# New Bianchi highest highend model: Oltre



## merckxman (Jan 23, 2002)

see http://italiancyclingjournal.blogspot.com/2010/06/bianchi-oltre-and-sempre.html


----------



## Corsaire (Jun 2, 2006)

merckxman said:


> see http://italiancyclingjournal.blogspot.com/2010/06/bianchi-oltre-and-sempre.html


This was coming I had read it a few weeks ago  here , a review done by CICLISMO.

Bianchi 928 sl iasp Vs Bianchi Infinito Download File 4801Kb
Punto d'incontro - Dicembre 2009

Quote:
Il 928 sl è il prodotto più leggero e racing della
gamma strada Bianchi. La sua naturale evoluzione
*(in attesa di un restyling di sostanza che è
previsto per il 2011) *si chiama 928 sl iasp (integrated
aerodinamic seat post). Niente di così rivoluzionario,
piuttosto un aggiornamento tecnico dovuto a un
prodotto che ha già qualche stagione sulle spalle.Unquote

*"Waiting for a substantial restyling or redesign scheduled for the new 2011 line up"*

Darn! just when I thought this year's HOC model was sexy. Having tested this year's HOC, which BTW felt smooth and muted over rough road patches and after readin that blog's description of the new HOC, it seems that next year's will be even stiffer and not so compliant as the current one.


----------



## Duke249 (Apr 4, 2002)

Wow...Those are good looking bicycles.


----------



## padawan716 (Mar 22, 2008)

Holy crap. Infinito was a step in the right direction, but I felt the mono-q (at least paint-wise) was a couple of steps backwards. This... this is awesome.


----------



## spade2you (May 12, 2009)

Purdy.


----------



## bikerjulio (Jan 19, 2010)

laterally stiff while vertically compliant, and with a beefy BB to boot.


----------



## padawan716 (Mar 22, 2008)

B4P gets a new model:
http://www.ciclonline.com/eng/photo-gallery/category/218-bianchi-sempre-2011-ultegra.html

Sempre. One of the articles mentioned alu-carbon, but this looks full carbon. Like a T-cube /Mono-Q replacement. It's hot, not as much as the Oltre, but damn. New Infinito color schemes look good too. 2011 looks like a very good year.


----------



## merckxman (Jan 23, 2002)

I think you are correct, another report says the Sempre is a carbon monocoque frame (with an alu fork steerer). 



padawan716 said:


> B4P gets a new model:
> http://www.ciclonline.com/eng/photo-gallery/category/218-bianchi-sempre-2011-ultegra.html
> 
> Sempre. One of the articles mentioned alu-carbon, but this looks full carbon. Like a T-cube /Mono-Q replacement. It's hot, not as much as the Oltre, but damn. New Infinito color schemes look good too. 2011 looks like a very good year.


----------



## jpdigital (Dec 1, 2006)

....right when I fell in love with my Infinito. :mad2: 

Looks like I'll be saving up for a Sempre.
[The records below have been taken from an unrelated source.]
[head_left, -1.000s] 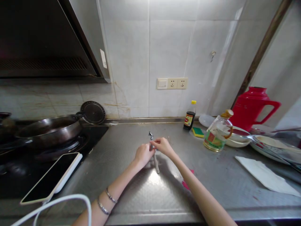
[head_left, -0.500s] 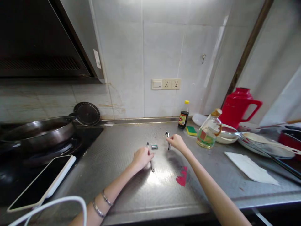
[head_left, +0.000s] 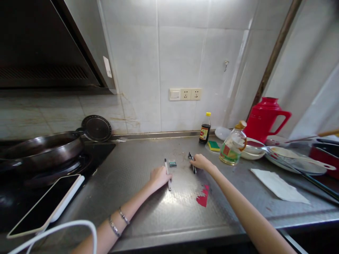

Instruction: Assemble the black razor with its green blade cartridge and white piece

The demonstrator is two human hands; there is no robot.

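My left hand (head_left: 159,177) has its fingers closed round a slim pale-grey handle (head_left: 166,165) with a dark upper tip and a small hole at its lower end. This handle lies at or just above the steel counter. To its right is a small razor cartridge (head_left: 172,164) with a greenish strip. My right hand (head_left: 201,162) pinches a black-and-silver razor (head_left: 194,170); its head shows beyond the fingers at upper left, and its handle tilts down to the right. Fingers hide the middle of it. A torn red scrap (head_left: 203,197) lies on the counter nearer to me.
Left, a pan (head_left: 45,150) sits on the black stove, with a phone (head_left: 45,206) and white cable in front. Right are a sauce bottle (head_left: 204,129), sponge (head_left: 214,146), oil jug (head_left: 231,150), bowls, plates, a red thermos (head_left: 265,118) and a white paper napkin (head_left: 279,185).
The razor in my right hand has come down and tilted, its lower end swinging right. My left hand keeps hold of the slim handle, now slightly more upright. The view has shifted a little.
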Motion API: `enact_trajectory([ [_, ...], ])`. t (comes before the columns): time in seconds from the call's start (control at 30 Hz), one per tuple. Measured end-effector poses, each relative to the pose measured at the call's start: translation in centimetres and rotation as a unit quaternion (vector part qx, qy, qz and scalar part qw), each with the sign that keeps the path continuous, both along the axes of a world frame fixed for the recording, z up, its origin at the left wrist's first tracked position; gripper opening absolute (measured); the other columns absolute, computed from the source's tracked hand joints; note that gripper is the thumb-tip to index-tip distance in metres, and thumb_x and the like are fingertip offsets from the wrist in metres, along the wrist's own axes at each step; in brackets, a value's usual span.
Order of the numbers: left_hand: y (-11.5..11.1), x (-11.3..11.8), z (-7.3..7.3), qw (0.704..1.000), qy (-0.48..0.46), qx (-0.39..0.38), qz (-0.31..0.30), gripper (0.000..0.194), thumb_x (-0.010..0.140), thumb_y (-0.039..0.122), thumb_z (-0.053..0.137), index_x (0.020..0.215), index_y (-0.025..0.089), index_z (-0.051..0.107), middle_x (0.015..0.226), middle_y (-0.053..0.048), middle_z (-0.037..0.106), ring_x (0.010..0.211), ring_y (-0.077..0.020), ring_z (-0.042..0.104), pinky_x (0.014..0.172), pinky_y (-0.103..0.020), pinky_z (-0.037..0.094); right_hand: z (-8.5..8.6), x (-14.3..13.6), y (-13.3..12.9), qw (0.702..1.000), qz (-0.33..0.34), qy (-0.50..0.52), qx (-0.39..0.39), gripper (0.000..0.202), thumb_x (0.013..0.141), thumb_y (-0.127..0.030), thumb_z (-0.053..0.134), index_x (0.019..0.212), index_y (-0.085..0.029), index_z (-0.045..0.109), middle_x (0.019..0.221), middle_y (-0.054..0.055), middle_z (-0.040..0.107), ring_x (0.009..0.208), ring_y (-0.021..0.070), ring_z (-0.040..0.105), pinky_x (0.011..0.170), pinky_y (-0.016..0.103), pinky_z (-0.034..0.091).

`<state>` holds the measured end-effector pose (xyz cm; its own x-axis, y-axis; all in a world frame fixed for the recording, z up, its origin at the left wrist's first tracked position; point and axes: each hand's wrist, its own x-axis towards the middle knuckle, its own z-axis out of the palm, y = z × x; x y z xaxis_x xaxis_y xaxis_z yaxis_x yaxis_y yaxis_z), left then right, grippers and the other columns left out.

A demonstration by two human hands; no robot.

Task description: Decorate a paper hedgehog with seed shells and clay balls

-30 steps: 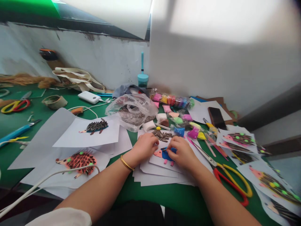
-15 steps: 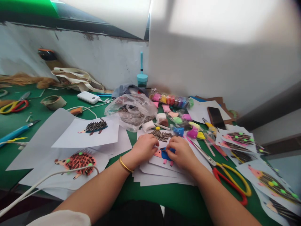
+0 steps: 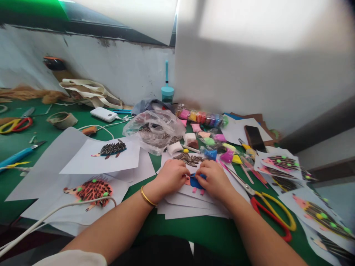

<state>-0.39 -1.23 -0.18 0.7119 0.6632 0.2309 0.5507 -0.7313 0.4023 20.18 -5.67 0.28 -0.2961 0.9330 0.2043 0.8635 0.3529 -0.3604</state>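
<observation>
1. The left hand [image 3: 172, 174] has its fingers curled together at the head end of a blue hedgehog figure [image 3: 196, 182]; whether it grips anything cannot be told.
2. The right hand [image 3: 215, 178] pinches what looks like a small dark seed [image 3: 193, 175] between thumb and forefinger, over the figure's blue back.
3. The figure, with a pink head and pink feet, is on the top sheet of a paper stack [image 3: 185, 210] between the hands, partly covered by their fingers.
4. Just beyond the hands, a loose seed pile [image 3: 188, 159] lies on white paper.
5. Behind that, a crumpled clear plastic bag [image 3: 161, 122] holds more striped seeds, visible through its film.
6. A long clear sleeve [image 3: 203, 118] contains coloured lumps in a row: pink, yellow, red, purple and blue among them.
7. In front of the sleeve lie small clear packets, including a blue packet [image 3: 210, 154], a magenta packet [image 3: 227, 155] and a white packet [image 3: 174, 148], each with one soft-looking lump inside.
8. A light-blue cup [image 3: 167, 94] stands upright near the wall at the back of the green table [image 3: 155, 229]; its contents cannot be made out.
</observation>
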Motion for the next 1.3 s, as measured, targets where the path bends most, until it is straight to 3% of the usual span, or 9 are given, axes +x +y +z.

(also, anybody have any idea what wheels are on the blue & red Sempres pictured??)


----------



## ajayjuneja (Feb 25, 2010)

Wow I love both. Good thing I didn't get the Infinito!


----------



## adjtogo (Nov 18, 2006)

Still don't see a price for the Sempre. I wonder if it's more than the Athena model? I'm trying to decide whether to buy the Infinito with the Veloce gruppo, or the Ultegra 6700 gruppo. From what I read, the Veloce gruppo has been completely redone for this year and is supposed to be better than the Ultegra 6700 gruppo. 

I'll be heading back to the LBS in the next few days to but one. I've looked at them a few times already, but have to wait to 7/15 to lay down the cash for it.

Any thoughts?


----------



## adjtogo (Nov 18, 2006)

Here's what I read about the Veloce from the Italian Cycling Journal:


VELOCE™ 2011 GROUPSET

The Veloce™ components are top-of-the-range and offer technical solutions analogous to the Centaur™, but with a choice of materials and machining that make them even more aggressive in terms of price/quality ratio. The components of the Veloce™ 2011 groupset are proposed in two versions, black or silver: the choice is yours.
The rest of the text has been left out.